Efficacy of endoscopic third ventriculostomy in fourth ventricular outlet obstruction

Aaron Mohanty, Arundhati Biswas, Satyanarayana Satish, Dennis G. Vollmer

Research output: Contribution to journalArticle

39 Citations (Scopus)

Abstract

OBJECTIVE: Fourth ventricular outlet obstruction (FVOO), an uncommon cause of obstructive hydrocephalus, is most commonly associated with prior intraventricular hemorrhage or intraventricular infection in children. There have been few reports of FVOO in an adult population. METHODS: Twenty-two patients with FVOO treated with endoscopic third ventriculostomy (ETV) were analyzed retrospectively. RESULTS: Of the 22 patients, 10 were younger than 2 years, 6 were between 2 and 18 years, and 6 were older than 18 years of age. Predisposing factors included tubercular meningitis (1 patient), ventriculitis (2 patients), and intraventricular hemorrhage (3 patients). Twelve patients (mostly >2 years of age) had no prior significant history. The third ventricular floor and the adhesions in the basal cisterns were individually graded (I-IV). An inflamed floor was encountered in 3 patients. ETV was successfully performed in 20 patients.
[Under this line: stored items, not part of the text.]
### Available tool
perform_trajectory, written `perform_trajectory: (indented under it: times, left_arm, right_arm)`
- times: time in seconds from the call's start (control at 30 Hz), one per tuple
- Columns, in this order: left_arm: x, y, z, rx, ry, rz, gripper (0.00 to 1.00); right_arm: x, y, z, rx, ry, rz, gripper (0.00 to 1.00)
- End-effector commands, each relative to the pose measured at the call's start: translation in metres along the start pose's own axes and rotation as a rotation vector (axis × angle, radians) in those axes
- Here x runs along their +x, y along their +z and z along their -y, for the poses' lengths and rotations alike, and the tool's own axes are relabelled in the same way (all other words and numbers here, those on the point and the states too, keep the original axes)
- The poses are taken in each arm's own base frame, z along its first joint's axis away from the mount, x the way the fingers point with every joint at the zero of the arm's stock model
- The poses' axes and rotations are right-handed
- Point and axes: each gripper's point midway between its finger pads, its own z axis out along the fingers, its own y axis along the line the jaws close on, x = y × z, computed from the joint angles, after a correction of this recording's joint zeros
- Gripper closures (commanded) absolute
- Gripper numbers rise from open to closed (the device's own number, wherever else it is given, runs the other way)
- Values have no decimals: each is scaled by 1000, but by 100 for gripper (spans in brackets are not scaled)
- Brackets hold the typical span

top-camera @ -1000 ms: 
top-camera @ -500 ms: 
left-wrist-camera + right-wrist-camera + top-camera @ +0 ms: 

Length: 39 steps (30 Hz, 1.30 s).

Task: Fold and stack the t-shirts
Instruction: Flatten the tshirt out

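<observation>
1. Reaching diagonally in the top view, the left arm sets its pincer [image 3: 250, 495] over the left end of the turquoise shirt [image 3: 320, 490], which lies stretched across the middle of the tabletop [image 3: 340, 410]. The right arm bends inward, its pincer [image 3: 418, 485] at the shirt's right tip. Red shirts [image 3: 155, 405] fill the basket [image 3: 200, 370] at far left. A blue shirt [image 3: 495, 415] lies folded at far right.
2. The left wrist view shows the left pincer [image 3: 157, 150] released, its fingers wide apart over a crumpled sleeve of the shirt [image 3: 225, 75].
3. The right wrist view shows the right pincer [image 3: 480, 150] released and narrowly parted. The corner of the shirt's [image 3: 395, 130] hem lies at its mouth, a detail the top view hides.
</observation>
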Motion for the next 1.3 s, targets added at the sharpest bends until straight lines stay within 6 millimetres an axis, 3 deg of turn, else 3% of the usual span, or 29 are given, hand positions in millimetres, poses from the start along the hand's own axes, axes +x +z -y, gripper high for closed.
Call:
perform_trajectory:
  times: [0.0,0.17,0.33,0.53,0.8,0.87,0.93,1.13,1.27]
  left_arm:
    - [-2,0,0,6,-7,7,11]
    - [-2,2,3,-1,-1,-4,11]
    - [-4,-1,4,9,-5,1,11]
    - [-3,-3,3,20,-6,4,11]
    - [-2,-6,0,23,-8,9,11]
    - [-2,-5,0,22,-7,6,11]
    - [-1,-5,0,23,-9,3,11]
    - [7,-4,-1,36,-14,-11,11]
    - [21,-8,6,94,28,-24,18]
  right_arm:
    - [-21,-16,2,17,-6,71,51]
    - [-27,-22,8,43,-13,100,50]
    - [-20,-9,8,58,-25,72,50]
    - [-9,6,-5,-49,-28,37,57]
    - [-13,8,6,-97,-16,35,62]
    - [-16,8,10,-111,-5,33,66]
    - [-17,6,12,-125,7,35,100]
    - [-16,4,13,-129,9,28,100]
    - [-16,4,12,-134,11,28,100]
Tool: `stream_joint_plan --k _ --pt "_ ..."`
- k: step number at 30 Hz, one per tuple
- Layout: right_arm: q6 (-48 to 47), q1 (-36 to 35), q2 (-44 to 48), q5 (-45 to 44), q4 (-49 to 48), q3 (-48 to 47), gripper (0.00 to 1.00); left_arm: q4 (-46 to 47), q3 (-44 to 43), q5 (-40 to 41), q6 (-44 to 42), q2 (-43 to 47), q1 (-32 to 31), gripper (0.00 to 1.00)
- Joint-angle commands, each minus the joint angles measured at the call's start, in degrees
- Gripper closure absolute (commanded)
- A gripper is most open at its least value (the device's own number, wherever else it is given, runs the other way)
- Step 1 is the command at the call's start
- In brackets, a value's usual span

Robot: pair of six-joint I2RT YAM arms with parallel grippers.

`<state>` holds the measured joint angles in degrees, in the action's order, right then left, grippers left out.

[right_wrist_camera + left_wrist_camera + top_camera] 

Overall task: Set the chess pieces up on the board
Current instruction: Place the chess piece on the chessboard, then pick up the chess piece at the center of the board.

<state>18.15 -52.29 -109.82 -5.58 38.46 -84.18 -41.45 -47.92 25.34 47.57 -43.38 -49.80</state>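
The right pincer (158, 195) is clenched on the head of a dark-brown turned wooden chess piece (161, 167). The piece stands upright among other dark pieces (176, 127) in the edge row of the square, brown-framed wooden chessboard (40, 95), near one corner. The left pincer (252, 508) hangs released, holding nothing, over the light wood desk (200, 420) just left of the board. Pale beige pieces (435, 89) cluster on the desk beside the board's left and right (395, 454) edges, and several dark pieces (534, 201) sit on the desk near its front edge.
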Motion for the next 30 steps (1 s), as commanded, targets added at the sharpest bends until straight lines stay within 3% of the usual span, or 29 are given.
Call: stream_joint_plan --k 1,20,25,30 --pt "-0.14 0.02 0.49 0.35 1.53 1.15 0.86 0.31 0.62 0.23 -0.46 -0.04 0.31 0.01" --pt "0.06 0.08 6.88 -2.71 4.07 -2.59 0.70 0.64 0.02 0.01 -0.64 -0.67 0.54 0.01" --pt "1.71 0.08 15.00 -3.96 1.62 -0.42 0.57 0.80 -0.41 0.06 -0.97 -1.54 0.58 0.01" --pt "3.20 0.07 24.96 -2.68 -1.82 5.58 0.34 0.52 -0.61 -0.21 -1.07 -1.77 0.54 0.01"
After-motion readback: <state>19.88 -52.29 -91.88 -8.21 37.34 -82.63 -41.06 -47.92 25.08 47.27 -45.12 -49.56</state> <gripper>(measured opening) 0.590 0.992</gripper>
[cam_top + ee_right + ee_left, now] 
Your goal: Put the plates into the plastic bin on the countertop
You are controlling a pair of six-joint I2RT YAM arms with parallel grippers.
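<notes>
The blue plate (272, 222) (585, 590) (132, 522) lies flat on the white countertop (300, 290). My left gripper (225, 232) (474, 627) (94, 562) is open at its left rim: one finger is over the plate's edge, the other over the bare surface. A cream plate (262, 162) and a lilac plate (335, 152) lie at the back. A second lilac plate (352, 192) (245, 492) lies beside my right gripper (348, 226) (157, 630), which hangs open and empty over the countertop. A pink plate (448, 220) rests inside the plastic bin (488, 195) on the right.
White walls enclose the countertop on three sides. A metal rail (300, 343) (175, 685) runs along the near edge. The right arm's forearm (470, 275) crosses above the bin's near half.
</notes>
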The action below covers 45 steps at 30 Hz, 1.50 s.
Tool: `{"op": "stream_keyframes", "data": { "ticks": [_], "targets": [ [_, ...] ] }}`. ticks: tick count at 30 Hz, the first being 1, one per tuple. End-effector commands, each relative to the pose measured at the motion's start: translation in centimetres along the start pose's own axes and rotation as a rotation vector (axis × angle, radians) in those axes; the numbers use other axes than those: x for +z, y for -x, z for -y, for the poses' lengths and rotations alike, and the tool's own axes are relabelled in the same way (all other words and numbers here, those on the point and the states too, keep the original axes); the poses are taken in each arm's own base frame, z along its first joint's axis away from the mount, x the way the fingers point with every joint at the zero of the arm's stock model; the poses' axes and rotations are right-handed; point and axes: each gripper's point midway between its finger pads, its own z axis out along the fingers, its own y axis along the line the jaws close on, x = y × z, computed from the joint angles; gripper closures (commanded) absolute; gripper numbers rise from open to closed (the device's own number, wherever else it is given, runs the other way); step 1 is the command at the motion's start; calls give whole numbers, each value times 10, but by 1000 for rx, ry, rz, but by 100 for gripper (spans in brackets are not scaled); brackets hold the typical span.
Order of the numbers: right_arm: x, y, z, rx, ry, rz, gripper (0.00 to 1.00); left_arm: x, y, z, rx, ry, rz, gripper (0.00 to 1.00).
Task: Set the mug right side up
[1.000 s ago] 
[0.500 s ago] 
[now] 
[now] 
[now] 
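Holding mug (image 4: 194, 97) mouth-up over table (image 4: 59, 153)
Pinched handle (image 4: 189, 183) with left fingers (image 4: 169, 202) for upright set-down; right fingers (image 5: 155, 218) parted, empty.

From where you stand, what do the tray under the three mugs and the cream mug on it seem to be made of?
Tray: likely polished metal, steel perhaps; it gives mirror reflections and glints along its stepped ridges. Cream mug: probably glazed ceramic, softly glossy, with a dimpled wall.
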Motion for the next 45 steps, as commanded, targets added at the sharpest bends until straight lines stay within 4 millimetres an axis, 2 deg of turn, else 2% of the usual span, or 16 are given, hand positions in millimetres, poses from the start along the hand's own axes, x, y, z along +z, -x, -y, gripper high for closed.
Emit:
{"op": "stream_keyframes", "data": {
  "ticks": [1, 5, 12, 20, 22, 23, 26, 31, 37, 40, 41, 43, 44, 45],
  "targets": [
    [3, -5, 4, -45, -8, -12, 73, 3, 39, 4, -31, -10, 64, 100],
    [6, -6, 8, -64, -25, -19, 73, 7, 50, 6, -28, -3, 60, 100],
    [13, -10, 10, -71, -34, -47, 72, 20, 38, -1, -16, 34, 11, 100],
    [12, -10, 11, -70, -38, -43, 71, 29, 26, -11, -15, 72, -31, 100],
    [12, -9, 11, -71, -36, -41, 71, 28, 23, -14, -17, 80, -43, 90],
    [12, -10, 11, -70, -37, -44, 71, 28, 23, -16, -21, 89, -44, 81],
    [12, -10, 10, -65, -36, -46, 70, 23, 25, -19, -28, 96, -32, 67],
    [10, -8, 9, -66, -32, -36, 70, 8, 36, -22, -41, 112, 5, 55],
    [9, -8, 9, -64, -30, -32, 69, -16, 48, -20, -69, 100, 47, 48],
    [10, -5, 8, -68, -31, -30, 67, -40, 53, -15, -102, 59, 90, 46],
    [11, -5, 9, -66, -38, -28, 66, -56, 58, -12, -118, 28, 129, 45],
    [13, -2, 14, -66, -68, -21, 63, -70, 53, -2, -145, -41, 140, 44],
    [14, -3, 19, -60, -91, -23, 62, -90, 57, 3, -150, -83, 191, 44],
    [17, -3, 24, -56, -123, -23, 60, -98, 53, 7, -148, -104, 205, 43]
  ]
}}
Fourth ventricular exploration was carried out in 5 patients, with outlet membrane fenestration in 2 patients. The follow-up period was 1 to 8 years (mean, 4.2 years). The ETV failed in 7 patients, requiring shunt insertion. The overall success rate was 65%; 91% success was achieved in patients who were more than 2 years of age, whereas the procedure failed in all patients younger than 6 months of age. The cerebrospinal fluid yielded a positive bacterial culture (1 patient), antitubercular antibody (1 patient), anticysticercal antibody (1 patient), and cryptococcosis (1 patient). With a successful procedure, lateral ventricular size was reduced in all patients, whereas fourth ventricular size decreased in 12 patients. The extent of adhesions in the basal cisterns directly correlated with failure. None of the patients demonstrated isolated fourth ventricle on follow-up magnetic resonance imaging. In 4 of the 7 patients with failure, endoscopic exploration was performed, and a patent stoma was observed in all of these patients. CONCLUSION: ETV is a viable option for treatment of patients with FVOO. The high failure rate in infants younger than 6 months of age suggests that ventriculoperitoneal shunting is a favorable option in this age group, rather than ETV. Isolated fourth ventricle is uncommon after ETV in hydrocephalus attributable to FVOO.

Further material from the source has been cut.